Print every line of the data word for word.

*** Opening of Given material ***

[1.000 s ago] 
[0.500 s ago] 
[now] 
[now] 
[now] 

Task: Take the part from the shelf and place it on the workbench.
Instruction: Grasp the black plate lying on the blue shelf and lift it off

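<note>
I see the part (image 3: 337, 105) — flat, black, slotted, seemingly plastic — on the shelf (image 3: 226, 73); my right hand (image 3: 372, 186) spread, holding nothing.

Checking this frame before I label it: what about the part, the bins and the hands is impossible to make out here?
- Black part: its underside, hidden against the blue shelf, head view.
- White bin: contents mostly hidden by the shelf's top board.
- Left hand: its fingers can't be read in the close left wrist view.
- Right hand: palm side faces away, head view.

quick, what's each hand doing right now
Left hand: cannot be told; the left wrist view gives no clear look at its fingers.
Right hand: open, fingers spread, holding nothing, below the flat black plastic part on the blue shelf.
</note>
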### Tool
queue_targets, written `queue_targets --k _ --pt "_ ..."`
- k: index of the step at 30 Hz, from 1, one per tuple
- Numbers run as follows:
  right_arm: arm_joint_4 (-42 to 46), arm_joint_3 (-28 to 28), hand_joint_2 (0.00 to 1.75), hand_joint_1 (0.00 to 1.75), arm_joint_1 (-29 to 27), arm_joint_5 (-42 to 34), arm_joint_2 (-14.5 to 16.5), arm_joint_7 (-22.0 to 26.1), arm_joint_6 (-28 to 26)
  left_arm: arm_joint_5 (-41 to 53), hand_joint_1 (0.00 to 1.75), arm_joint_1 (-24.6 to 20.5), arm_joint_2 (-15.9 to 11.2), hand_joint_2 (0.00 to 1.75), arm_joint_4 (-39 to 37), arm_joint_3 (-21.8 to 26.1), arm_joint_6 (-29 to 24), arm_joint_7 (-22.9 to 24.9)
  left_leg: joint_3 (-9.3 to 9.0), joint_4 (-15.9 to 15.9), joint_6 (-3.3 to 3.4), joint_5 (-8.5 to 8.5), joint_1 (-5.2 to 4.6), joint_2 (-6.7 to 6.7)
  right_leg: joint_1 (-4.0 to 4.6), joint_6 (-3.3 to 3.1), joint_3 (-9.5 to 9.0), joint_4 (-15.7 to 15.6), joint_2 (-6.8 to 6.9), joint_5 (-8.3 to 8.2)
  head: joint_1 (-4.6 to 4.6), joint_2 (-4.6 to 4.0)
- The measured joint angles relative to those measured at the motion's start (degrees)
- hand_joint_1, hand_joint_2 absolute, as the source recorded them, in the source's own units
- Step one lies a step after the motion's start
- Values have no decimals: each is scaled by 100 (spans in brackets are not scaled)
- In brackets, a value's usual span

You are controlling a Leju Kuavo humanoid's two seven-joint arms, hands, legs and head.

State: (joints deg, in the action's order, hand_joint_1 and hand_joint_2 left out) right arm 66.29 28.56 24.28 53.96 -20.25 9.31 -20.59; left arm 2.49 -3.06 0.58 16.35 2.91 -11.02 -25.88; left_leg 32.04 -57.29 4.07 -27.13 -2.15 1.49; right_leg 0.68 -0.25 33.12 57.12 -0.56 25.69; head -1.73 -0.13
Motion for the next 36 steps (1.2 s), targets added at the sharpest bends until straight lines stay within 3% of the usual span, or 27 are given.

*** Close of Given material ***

# [Task output]
[1.000 s ago] 
[0.500 s ago] 
[now] 
[now] 
[now] 

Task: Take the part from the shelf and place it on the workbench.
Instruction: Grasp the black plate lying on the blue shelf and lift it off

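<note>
I see the part (image 3: 337, 105) — flat, black, slotted, seemingly plastic — on the shelf (image 3: 226, 73); my right hand (image 3: 372, 186) spread, holding nothing.

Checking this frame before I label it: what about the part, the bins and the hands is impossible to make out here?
- Black part: its underside, hidden against the blue shelf, head view.
- White bin: contents mostly hidden by the shelf's top board.
- Left hand: its fingers can't be read in the close left wrist view.
- Right hand: palm side faces away, head view.

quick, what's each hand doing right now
Left hand: cannot be told; the left wrist view gives no clear look at its fingers.
Right hand: open, fingers spread, holding nothing, below the flat black plastic part on the blue shelf.
</note>
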### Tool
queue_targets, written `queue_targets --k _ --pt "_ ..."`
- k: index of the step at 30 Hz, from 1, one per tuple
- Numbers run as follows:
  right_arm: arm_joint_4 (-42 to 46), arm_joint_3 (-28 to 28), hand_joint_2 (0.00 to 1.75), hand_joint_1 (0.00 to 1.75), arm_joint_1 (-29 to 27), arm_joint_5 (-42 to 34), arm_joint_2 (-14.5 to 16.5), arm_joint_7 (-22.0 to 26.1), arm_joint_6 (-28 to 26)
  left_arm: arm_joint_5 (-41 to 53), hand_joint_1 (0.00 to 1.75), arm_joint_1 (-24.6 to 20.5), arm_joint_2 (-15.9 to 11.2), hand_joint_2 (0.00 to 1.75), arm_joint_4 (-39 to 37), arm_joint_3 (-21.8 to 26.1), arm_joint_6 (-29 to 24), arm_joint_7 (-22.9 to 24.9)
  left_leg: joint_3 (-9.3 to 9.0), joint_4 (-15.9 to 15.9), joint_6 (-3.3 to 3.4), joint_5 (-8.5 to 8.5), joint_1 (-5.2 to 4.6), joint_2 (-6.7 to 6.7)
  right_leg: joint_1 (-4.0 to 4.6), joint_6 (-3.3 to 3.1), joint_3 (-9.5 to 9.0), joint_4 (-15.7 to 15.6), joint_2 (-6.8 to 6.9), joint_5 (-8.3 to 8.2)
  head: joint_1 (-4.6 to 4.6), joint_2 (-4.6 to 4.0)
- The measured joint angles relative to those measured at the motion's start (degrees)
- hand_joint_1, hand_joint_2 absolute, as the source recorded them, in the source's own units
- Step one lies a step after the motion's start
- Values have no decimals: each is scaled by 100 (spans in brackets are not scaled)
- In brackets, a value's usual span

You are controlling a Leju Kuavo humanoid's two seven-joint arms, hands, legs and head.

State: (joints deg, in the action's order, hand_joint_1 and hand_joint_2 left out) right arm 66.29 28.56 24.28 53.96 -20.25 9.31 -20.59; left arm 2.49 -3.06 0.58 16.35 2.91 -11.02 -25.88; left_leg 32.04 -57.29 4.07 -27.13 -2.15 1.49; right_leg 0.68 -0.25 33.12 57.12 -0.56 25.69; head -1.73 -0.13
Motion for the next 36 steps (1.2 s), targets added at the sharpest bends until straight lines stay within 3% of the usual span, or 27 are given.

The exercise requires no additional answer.